ASSIGNMENT
Scan the entries below. Report each line where the string "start" occurs.

Data records

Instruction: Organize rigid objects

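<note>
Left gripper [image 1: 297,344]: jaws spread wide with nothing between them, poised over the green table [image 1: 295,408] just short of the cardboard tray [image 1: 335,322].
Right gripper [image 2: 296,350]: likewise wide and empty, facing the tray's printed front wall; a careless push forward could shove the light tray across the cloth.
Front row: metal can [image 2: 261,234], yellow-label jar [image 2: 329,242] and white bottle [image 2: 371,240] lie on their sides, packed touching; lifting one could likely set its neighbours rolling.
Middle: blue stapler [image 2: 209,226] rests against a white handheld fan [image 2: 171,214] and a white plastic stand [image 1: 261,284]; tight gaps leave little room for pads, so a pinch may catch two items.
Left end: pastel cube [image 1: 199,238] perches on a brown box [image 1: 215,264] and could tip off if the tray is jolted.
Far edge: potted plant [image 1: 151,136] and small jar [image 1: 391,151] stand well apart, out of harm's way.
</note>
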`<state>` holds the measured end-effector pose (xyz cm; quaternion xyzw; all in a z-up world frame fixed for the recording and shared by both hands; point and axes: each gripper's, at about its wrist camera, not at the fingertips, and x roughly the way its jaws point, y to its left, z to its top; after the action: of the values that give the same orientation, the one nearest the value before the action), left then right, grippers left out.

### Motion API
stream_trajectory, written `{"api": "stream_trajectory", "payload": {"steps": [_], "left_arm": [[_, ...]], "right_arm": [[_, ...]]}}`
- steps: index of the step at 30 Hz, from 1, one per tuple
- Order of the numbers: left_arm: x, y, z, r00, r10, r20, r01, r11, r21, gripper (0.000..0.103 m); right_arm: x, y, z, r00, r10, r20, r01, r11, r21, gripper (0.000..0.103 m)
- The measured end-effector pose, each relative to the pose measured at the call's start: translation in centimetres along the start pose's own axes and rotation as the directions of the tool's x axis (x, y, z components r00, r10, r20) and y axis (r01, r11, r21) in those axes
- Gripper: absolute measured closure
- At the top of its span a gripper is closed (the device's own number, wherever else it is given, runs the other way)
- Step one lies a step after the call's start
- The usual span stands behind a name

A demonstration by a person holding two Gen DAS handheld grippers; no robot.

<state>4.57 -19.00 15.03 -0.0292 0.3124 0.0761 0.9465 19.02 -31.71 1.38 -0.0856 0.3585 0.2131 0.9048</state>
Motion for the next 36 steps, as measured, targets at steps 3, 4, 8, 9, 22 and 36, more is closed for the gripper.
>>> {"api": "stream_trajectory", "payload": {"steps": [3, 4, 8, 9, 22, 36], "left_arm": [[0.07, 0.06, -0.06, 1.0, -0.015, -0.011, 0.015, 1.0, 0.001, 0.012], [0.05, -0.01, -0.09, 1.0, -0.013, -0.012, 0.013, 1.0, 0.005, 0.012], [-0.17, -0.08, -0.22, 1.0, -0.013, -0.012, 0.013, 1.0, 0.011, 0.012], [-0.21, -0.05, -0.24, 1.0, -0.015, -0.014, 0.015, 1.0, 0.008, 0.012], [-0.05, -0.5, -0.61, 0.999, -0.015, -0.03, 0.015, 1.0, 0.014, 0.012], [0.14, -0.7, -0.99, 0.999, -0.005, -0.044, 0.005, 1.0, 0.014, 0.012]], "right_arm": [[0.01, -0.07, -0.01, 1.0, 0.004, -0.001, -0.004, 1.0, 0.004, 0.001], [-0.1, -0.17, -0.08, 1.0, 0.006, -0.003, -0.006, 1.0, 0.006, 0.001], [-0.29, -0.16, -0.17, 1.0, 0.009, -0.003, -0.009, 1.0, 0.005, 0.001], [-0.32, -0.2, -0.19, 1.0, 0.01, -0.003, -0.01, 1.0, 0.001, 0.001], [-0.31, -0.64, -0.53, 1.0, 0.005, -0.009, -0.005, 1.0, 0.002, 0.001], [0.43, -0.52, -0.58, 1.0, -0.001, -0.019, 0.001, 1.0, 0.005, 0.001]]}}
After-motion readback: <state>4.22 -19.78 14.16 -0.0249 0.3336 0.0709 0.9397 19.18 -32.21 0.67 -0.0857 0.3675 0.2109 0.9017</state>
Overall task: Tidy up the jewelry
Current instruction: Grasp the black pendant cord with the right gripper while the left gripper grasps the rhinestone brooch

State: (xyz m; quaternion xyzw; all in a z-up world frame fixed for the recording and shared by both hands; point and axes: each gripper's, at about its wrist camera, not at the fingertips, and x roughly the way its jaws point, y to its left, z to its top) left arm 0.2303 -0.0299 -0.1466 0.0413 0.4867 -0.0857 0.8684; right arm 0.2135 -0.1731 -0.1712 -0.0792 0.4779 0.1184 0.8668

SOLVED EXERCISE
- The measured end-effector pose, each relative to the pose measured at the call's start: translation in centimetres along the start pose's own axes and rotation as the directions of the tool's x axis (x, y, z components r00, r10, r20) and y axis (r01, r11, r21) in those axes
- Step one lies a step after the call's start

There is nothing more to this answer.